[Opening Material provided section]

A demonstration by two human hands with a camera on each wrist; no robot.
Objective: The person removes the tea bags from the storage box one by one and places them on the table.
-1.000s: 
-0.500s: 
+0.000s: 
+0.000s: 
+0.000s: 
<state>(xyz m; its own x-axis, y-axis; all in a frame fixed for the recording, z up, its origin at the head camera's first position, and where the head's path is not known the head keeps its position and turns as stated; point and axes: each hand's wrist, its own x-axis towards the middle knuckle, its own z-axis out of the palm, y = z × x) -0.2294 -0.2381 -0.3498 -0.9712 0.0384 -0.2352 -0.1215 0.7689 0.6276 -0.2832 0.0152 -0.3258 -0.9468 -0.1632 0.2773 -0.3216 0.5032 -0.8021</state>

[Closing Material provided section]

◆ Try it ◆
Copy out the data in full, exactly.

◆ Completed task ◆
A demonstration by two human hands with a camera on each wrist; no robot.
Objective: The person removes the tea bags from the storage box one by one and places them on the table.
-1.000s: 
-0.500s: 
+0.000s: 
+0.000s: 
+0.000s: 
<state>(xyz m; its own x-axis, y-axis; all in a frame fixed for the recording, z up, its origin at the head camera's first position, and where the head's path is not known the head keeps its position and turns as stated; point and axes: each hand's wrist, its own x-axis towards the middle knuckle, its own z-axis out of the palm, y = z × x) -0.2294 -0.2381 -0.3498 -0.9712 0.0384 -0.2352 -0.1215 0.7689 0.6276 -0.2832 0.0152 -0.3258 -0.9468 -0.1632 0.2773 -0.3216 0.5032 -0.8021</state>

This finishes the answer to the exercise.